◆ What you have to do: Once a line is found to contain "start", copy it out of the listing.

-- Data segment follows --

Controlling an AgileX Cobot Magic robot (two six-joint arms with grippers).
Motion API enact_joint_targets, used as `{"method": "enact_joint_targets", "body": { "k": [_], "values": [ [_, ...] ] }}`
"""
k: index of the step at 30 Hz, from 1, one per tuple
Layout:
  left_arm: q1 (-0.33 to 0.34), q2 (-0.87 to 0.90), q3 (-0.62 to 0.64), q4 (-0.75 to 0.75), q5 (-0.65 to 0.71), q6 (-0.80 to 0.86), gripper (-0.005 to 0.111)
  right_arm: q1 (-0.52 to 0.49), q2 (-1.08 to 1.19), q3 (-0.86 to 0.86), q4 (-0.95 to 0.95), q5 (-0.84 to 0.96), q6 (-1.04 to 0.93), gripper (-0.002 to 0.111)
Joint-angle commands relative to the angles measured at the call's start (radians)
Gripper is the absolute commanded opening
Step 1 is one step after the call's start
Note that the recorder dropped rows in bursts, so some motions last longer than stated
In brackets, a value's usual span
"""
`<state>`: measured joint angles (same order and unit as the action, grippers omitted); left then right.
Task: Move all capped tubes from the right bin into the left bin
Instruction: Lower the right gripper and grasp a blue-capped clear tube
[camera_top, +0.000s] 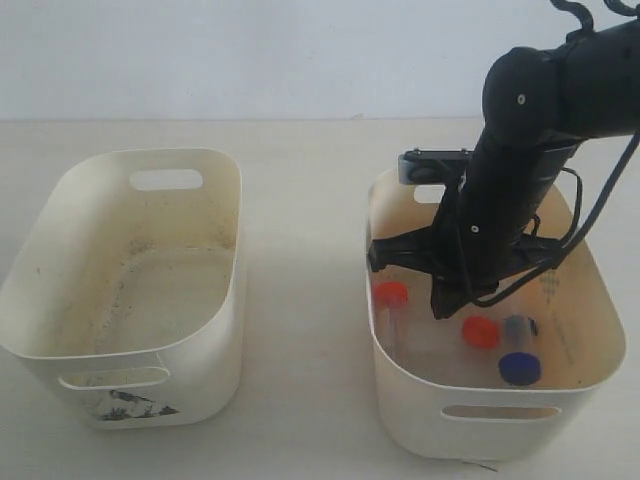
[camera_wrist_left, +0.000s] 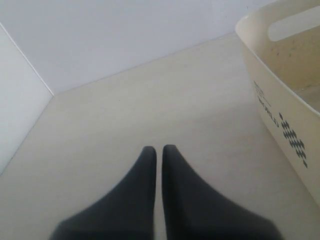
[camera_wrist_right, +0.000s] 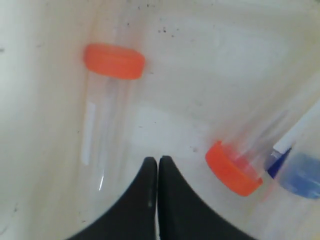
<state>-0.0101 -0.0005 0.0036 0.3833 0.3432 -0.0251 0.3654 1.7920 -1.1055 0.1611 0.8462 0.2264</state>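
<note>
Seen from the exterior camera, the right gripper reaches down into the right bin, its fingers pressed together with nothing between them; all four tubes lie in that bin. The first orange-capped tube sits at nine o'clock of the tips; the second orange-capped tube at four o'clock; the blue-capped tubes just beyond it. The left bin stands well apart at nine o'clock; the left gripper hangs over the table, fingers a bare slit apart, gripping nothing.
</note>
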Motion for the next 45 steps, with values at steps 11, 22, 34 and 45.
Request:
{"method": "enact_joint_targets", "body": {
  "k": [11, 22, 34, 45],
  "values": [
    [0.000, 0.000, -0.004, -0.001, -0.002, -0.010, 0.004, 0.003, 0.011, -0.001, -0.007, -0.041, 0.009, 0.000],
    [0.000, 0.000, -0.004, -0.001, -0.002, -0.010, 0.004, 0.003, 0.056, -0.003, -0.010, -0.048, 0.141, 0.072],
    [0.000, 0.000, -0.004, -0.001, -0.002, -0.010, 0.004, 0.003, 0.056, -0.003, -0.016, -0.012, 0.214, 0.077],
    [0.000, 0.000, -0.004, -0.001, -0.002, -0.010, 0.004, 0.003, 0.125, -0.003, -0.020, -0.039, 0.219, 0.076]
  ]
}}
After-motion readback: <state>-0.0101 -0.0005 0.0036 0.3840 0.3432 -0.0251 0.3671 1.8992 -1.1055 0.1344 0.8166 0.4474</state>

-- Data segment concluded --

◆ Solved exercise:
Joint-angle commands relative to the angles measured at the call's start (radians)
Step 1 is one step after the call's start

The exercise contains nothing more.